His splits from last season show why. While left-handed batters hit just 3-for-22 against him with no extra-base hits, right-handed hitters posted a .258 average (25-for-97) with nine home runs. Skubal’s offspeed pitches could produce swings and misses, but they still got him hurt when hitters connected.
“My focus [at Driveline] was just the changeup. I really wanted to kind of figure that pitch out,” Skubal said. “We made some tweaks and flipped the grip a little bit, and I really like it. I’m very confident with it going forward.”
It took the better part of two long bullpen sessions to get it down, and Skubal left the facility frustrated after the first, but he feels like he eventually got it right. This progression, this ability to improve, has helped propel Skubal’s career beyond the strong recovery from his 2017 Tommy John surgery.

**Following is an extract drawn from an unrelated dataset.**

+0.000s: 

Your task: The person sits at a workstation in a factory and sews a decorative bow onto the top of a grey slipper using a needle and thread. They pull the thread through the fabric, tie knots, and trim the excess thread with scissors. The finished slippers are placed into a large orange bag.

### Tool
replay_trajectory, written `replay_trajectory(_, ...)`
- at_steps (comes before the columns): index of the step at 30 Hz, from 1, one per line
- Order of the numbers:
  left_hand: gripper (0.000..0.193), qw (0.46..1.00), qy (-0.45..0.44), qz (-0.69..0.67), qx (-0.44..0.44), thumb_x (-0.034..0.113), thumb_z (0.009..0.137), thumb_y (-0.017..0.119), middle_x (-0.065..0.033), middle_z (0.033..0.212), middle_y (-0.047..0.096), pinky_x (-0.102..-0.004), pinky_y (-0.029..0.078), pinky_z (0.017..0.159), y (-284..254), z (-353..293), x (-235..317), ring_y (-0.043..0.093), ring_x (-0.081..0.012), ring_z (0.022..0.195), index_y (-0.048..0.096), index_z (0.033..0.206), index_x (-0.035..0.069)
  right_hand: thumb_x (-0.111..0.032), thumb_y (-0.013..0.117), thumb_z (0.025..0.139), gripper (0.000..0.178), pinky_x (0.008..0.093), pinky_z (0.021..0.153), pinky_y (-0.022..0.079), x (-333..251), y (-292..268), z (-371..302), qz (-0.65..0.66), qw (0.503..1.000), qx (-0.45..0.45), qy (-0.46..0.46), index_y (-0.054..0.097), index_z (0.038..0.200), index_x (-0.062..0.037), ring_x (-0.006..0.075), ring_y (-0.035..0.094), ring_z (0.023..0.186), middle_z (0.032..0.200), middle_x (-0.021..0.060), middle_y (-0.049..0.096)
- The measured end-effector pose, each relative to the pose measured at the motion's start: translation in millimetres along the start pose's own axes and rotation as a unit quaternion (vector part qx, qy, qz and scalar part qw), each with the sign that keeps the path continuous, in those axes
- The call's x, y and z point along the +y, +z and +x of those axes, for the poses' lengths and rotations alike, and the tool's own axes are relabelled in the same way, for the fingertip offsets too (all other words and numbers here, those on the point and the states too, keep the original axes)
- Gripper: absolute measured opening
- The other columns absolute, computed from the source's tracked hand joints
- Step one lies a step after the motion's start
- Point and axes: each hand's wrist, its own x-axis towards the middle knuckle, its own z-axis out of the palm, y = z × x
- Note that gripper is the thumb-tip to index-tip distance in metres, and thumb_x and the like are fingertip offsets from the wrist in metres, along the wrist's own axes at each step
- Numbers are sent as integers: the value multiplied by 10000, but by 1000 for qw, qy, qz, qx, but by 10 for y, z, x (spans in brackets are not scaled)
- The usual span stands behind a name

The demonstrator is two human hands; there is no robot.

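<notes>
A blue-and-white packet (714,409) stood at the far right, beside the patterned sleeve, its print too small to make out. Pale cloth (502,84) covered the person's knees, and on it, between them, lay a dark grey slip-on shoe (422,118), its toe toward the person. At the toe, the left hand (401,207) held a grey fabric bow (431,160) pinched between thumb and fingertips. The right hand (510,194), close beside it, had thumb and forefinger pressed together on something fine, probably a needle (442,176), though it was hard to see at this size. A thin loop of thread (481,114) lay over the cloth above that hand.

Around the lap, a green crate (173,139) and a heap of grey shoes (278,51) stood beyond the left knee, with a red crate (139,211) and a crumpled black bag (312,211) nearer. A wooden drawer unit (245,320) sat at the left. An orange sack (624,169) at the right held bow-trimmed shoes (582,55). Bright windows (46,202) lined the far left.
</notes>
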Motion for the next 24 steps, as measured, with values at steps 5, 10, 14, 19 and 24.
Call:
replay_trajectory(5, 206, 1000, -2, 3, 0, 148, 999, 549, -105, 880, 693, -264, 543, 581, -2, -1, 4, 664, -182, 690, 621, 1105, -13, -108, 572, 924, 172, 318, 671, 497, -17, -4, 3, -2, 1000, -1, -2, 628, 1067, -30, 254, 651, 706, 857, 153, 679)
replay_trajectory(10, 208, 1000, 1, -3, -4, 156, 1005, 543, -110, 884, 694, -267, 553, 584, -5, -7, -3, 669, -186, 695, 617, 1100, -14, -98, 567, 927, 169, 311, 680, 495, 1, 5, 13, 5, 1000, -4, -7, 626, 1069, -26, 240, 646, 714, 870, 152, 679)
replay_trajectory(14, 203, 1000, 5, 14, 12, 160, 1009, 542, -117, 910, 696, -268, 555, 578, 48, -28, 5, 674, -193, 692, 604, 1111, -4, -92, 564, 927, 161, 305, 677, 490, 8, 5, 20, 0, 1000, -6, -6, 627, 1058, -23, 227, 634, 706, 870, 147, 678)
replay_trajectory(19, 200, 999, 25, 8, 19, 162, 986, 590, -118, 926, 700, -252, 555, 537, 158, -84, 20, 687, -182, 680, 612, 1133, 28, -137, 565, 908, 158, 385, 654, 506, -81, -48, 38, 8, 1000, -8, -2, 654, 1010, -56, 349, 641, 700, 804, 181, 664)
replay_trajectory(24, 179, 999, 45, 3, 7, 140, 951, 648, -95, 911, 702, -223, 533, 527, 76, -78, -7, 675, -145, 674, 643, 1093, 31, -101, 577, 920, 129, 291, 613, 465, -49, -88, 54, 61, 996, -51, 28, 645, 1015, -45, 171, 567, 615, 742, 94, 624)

“I don’t want a changeup that looks completely different from my fastball,” he said, “because it would be a dead giveaway right out of the hand. I want things that look similar out of the hand, so we’d throw a fastball to get that on the Edgertronic [camera] and Rapsodo [machine], and then I’d throw a changeup and it looks the same. They play differently and they attack the plate from different angles and stuff like that, and that’s what you want.”

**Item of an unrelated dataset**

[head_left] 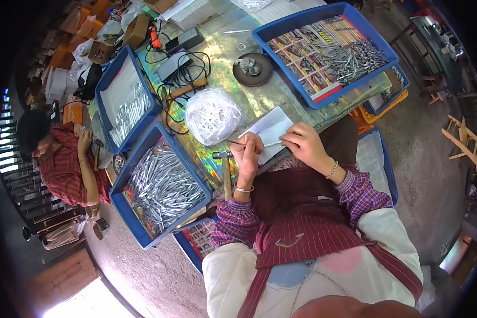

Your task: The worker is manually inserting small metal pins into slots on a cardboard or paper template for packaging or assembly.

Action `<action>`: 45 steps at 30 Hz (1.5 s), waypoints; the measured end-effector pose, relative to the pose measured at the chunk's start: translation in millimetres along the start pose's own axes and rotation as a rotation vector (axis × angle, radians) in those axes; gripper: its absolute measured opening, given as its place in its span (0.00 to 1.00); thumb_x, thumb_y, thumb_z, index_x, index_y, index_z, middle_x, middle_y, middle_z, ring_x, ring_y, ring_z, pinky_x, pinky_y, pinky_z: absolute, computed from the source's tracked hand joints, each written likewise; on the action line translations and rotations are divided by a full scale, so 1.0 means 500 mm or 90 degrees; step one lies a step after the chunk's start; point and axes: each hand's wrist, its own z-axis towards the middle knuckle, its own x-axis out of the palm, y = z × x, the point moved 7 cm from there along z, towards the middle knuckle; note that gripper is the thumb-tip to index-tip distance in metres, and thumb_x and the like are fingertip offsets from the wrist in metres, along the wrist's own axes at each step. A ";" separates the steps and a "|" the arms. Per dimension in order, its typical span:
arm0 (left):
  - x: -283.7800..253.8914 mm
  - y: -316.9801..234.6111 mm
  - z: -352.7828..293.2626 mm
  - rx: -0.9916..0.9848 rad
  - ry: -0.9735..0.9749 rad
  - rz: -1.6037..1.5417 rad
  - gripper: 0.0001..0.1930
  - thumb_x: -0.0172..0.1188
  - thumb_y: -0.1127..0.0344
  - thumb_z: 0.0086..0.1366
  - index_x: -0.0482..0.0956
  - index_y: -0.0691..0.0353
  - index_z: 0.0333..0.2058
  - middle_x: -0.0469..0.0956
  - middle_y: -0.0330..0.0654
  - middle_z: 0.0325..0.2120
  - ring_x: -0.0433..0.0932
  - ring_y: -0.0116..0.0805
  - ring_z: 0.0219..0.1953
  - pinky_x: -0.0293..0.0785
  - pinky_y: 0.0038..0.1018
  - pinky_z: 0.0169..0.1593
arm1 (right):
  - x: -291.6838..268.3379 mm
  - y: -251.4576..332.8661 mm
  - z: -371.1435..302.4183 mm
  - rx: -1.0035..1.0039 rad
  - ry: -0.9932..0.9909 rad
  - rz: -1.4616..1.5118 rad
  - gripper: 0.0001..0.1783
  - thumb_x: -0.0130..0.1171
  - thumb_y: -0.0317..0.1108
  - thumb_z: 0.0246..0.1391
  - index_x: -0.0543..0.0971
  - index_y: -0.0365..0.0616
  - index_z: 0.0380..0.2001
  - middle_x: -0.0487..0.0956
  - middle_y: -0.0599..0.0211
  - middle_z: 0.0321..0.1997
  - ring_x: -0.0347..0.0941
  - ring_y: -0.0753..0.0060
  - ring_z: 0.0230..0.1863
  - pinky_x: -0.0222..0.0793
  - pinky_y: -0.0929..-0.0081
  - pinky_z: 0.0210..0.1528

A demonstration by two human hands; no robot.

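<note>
My left hand (247, 152) is closed in front of my apron, and a thin dark rod (234, 142) sticks out on its left side. Close by on the right, my right hand (306, 146) pinches a slender silvery rod (272, 143) that spans the gap toward the left fingers. Whether both ends belong to one piece cannot be seen. Beneath the hands lies a white sheet (267, 127) on the table's near edge. A hammer (226, 172) rests just left of my left wrist. Beyond it sits a clear plastic bag (212, 115) full of small white pieces.
Blue trays with many slim metal pieces stand at near left (161, 185), far left (127, 106) and far right (328, 58). A round dark dish (253, 69) and tangled black cables (196, 69) lie on the table. Another person (69, 164) sits at the left. Wooden stools (464, 139) stand at right.
</note>
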 end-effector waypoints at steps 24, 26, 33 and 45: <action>0.120 0.020 0.014 0.026 0.157 0.229 0.16 0.47 0.71 0.64 0.66 0.65 0.16 0.66 0.36 0.11 0.62 0.24 0.14 0.56 0.22 0.19 | -0.005 -0.007 -0.019 -0.007 -0.083 -0.029 0.08 0.67 0.30 0.33 0.78 0.44 0.21 0.72 0.69 0.27 0.68 0.65 0.33 0.62 0.69 0.37; 0.103 0.033 -0.009 -0.051 0.109 0.156 0.18 0.45 0.70 0.66 0.65 0.65 0.15 0.65 0.37 0.11 0.60 0.22 0.14 0.55 0.21 0.19 | -0.005 -0.011 -0.021 -0.002 -0.077 -0.023 0.09 0.67 0.30 0.33 0.78 0.44 0.22 0.72 0.70 0.27 0.68 0.65 0.34 0.62 0.69 0.38; 0.075 0.018 -0.001 -0.027 0.070 0.067 0.20 0.44 0.70 0.67 0.60 0.63 0.14 0.59 0.36 0.09 0.55 0.24 0.13 0.51 0.22 0.18 | -0.008 -0.016 -0.028 0.015 -0.073 0.003 0.10 0.67 0.30 0.32 0.80 0.45 0.24 0.72 0.71 0.27 0.68 0.67 0.35 0.60 0.70 0.39; 0.033 0.002 -0.018 -0.054 0.014 0.020 0.20 0.44 0.70 0.67 0.60 0.63 0.13 0.57 0.36 0.08 0.55 0.25 0.11 0.51 0.23 0.17 | -0.010 -0.013 -0.021 0.029 -0.093 0.028 0.09 0.67 0.29 0.33 0.79 0.45 0.23 0.72 0.72 0.26 0.68 0.66 0.33 0.61 0.69 0.38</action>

While Skubal was in Seattle, Manning was at the other end of the country in Lakeland, where he has spent most of his offseason training at the Tigers’ facility. He was in line to join Skubal and Mize in Detroit at some point last summer, having made just as big of an impression in Spring Training and Summer Camp, but a right forearm strain at the club’s alternate training site in Toledo, Ohio, led to an early end to his season. Instead of joining Mize and Skubal, his former Double-A Erie teammates, Manning watched their debuts from afar, following pitch by pitch and getting into their minds.
“When they were up there and I was at the alternate site, it felt like a piece was missing,” Manning said. “And I hope that’s how they feel when I get there. I know they’re having fun, but we know when we’re together, all three of us and [fellow prospect] Alex [Faedo], we all feel comfortable and we’re all happy.”
Manning’s time is coming. It won’t be at the start of the season, barring something crazy, but it should be this year. The Tigers’ need to cover innings as they move from last year’s 60-game season to 162 games makes Manning a part of the short-term solution as well as long-term.
Manning’s training has included a bit of everything, from running the steps at Joker Marchant Stadium with Tigers strength and conditioning coordinator Steve Chase to swimming at a nearby pool. He even started taking yoga classes for flexibility.
Manning also worked on his pitching mechanics, tweaking his arm slot and adding a second version of his curveball, his breaking pitch of choice. It was a continuation of the work he put in at Toledo last summer.
“I’ve definitely changed some things up,” Manning said.
The second curveball, with a little more horizontal movement compared to his first one, should help him against big league hitters. Now he just has to get there.
“Right now it’s just getting some reps in, getting good and then just waiting for my chance,” Manning said. “Wherever I’m at, I’m going to pitch as well as I can, and I’m going to leave it up to our front office to make those decisions.”
The way the Tigers’ pitching prospects are progressing, it shouldn’t take long.